Core infrastructure investment a top concern for provincial parties
Conservatives commit to release the roads, bridges investment-deficit report
All three main political parties vying for government in the election campaign have ranked core infrastructure investment as a top priority, should they form government September 10, according to their responses to an MHCA questionnaire.
The MHCA’s election questionnaire, sent to the three main political parties in August, posed 12 questions. The full responses have been posted on the association website.
“In election campaigns, parties take a hard look at where provincial investment ought to be focused, and they attest to recognizing the value of infrastructure investment because it has been verified by economic analyses to boost the GDP,” MHCA President Chris Lorenc said.
The Tories committed to releasing annually Manitoba Infrastructure’s report on the provincial investment deficit for roads and bridges. Successive governments have refused to release that report. The party’s answer noted that as part of its 10-year strategic capital plan, it commits to “appropriate reporting related to infrastructure spending and stable, predictable funding to address Manitoba’s infrastructure needs.”

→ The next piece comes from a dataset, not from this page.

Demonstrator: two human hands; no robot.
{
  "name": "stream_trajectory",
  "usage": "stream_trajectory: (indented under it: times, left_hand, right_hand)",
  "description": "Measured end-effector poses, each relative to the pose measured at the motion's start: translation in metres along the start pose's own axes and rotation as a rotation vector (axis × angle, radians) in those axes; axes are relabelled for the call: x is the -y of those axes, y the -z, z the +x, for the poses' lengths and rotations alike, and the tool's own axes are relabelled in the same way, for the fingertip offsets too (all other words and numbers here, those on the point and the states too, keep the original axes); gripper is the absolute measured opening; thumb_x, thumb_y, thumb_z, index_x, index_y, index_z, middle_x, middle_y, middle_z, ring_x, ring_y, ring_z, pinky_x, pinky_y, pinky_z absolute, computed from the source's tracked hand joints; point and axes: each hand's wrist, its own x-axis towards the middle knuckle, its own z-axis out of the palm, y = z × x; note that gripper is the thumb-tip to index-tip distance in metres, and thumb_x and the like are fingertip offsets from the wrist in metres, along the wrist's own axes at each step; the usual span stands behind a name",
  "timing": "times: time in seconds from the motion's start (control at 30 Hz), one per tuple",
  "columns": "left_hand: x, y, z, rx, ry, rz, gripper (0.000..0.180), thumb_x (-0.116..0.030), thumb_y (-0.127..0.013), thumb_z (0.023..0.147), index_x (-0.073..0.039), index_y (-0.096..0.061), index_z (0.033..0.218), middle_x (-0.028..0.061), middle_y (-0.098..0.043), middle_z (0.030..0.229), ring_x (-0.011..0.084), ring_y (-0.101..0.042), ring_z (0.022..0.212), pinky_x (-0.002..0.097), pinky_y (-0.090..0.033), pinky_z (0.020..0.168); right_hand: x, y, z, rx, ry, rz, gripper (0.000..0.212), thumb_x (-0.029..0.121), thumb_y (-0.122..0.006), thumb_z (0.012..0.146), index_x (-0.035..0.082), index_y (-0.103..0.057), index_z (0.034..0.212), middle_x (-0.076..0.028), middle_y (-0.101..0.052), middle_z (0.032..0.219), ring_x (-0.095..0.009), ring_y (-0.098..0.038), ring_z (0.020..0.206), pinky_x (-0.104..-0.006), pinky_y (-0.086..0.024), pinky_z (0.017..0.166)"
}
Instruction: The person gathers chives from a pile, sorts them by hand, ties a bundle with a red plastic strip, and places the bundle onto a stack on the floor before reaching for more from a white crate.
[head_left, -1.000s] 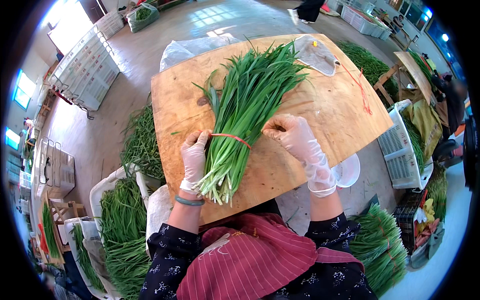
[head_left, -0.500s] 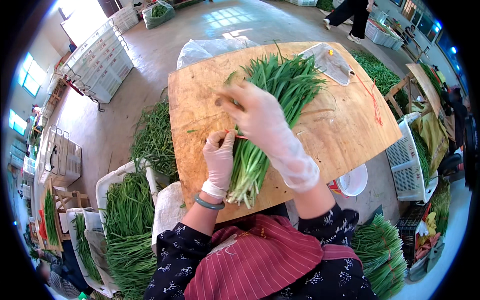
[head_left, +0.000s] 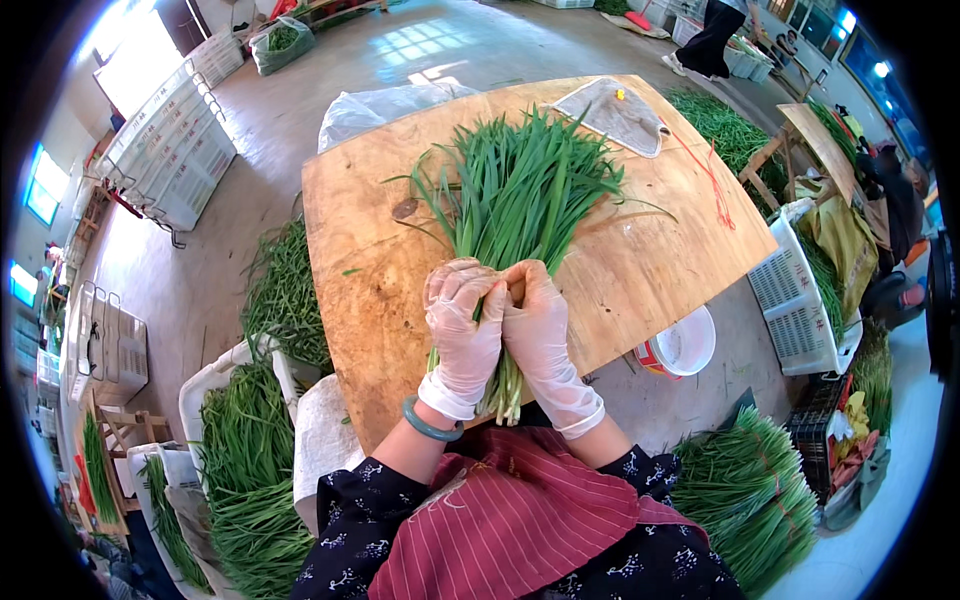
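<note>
A bundle of garlic chives (head_left: 520, 190) lies on the wooden board, its green leaves fanned toward the far side and its pale stem ends toward me. Over the stems my left hand (head_left: 466, 310) and my right hand (head_left: 532, 305), both in clear thin gloves, meet with their fingertips together. The left fingers are curled closed where a red tie showed half a second ago. Thumb and forefinger of the right are pinched against them. The gloved fingers now hide the tie, so its path around the stems cannot be seen.
The wooden board (head_left: 370, 220) carries a grey cloth (head_left: 615, 115) and loose red ties (head_left: 718, 190) at its far right. Crates of chives (head_left: 255, 420) stand left. A white bucket (head_left: 685, 345) and bundled chives (head_left: 750, 500) are at right. A person (head_left: 712, 40) stands far off.
My right hand has come down from above the leaves to meet my left at the stems. The red tie has gone out of sight. The view has shifted slightly; the bundle looks more upright.
</note>
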Motion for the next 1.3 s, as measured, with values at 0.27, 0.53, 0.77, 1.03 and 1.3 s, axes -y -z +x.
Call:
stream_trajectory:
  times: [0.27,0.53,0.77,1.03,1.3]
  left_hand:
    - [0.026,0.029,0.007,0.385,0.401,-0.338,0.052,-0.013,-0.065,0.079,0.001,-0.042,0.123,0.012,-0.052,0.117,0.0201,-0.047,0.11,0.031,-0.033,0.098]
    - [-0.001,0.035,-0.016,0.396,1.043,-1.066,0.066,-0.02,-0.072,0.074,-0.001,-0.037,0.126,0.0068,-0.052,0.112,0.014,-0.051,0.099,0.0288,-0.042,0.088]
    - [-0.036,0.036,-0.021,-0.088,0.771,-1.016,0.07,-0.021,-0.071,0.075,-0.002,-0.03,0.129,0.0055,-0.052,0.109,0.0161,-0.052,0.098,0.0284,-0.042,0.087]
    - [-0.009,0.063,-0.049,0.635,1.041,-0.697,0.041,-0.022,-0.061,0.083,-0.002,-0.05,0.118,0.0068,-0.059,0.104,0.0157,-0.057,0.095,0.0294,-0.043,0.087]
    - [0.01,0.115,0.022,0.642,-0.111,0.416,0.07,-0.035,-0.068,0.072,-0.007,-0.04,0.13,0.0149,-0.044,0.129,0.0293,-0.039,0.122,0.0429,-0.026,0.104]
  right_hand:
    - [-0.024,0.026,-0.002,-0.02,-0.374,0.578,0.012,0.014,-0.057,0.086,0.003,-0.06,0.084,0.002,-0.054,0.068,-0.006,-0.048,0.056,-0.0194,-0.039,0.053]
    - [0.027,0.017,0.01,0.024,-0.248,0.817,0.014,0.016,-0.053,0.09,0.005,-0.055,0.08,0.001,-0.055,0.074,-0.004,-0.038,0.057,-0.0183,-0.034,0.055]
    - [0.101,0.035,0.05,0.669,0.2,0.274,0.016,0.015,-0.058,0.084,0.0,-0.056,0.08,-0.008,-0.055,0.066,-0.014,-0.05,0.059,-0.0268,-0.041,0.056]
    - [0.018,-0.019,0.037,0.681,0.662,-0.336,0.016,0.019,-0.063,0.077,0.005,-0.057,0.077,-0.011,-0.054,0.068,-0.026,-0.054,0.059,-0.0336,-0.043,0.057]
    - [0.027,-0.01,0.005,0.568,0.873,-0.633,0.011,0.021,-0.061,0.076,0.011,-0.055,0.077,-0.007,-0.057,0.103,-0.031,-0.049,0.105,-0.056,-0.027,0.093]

The MHCA has been told the combined investment deficit – the difference between what is currently budgeted and what needs to be invested to bring assets to good condition – for roads and bridges is approximately $9 billion.
The Conservatives are polling ahead of decided voter support for other parties, at present.
- As part of a 10-year capital plan, the Conservatives would release budget projections. The MHCA asked if it would release annual and five-year budgets for the highways capital program, to which the party answered “yes”
- That party also committed to release annually the asset-condition and needs reports for highways and bridges
The NDP and Liberals also ranked core infrastructure as a high priority, with the Liberals dubbing it – like health care and education – “the foundation of a modern economy.” All parties said they consider core infrastructure investment a key economic driver.
“These replies are critical for our industry because we need to know not just the priority a party places on core infrastructure but program and budget plans into the future,” noted Lorenc.